WHAT YOU HAVE TO DO
Read the data and repeat all of it exactly.

PROVIDED DATA

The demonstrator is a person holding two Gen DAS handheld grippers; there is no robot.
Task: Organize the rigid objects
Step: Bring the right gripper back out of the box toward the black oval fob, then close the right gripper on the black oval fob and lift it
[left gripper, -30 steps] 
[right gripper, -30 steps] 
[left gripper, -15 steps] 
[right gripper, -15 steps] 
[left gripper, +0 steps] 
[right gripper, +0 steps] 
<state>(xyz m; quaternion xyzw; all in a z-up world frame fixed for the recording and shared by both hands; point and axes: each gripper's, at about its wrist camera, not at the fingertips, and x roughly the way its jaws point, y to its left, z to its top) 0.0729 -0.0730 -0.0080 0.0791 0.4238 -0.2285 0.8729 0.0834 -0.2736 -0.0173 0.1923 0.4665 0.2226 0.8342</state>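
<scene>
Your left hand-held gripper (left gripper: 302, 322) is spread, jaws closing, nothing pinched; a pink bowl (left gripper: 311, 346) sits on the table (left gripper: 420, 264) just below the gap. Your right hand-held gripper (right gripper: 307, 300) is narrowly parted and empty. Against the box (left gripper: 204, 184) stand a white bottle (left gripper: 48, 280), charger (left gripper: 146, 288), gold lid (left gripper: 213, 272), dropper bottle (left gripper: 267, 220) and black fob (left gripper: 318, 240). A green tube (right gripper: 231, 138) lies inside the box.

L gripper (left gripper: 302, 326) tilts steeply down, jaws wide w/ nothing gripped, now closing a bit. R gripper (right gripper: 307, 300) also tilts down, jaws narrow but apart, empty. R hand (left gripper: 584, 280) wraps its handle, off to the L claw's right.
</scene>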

WRITTEN RESPONSE
The demonstrator is a person holding two Gen DAS handheld grippers; there is no robot.
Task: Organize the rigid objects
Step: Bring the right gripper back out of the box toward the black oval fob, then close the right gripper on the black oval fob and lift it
[left gripper, -30 steps] 
[right gripper, -30 steps] 
[left gripper, -15 steps] 
[right gripper, -15 steps] 
[left gripper, +0 steps] 
[right gripper, +0 steps] 
<state>(xyz m; quaternion xyzw; all in a z-up world frame fixed for the recording and shared by both hands; point and axes: each gripper's, at about its wrist camera, not at the fingertips, and x roughly the way its jaws point, y to its left, z to its top) 0.0729 -0.0730 -0.0080 0.0791 0.4238 -0.2285 0.8729 0.0834 -0.2736 -0.0173 0.1923 0.4665 0.2226 0.8342</state>
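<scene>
Your left hand-held gripper (left gripper: 302, 322) is spread, jaws closing, nothing pinched; a pink bowl (left gripper: 311, 346) sits on the table (left gripper: 420, 264) just below the gap. Your right hand-held gripper (right gripper: 307, 300) is narrowly parted and empty. Against the box (left gripper: 204, 184) stand a white bottle (left gripper: 48, 280), charger (left gripper: 146, 288), gold lid (left gripper: 213, 272), dropper bottle (left gripper: 267, 220) and black fob (left gripper: 318, 240). A green tube (right gripper: 231, 138) lies inside the box.

L gripper (left gripper: 302, 326) tilts steeply down, jaws wide w/ nothing gripped, now closing a bit. R gripper (right gripper: 307, 300) also tilts down, jaws narrow but apart, empty. R hand (left gripper: 584, 280) wraps its handle, off to the L claw's right.
</scene>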

No additional output will be generated.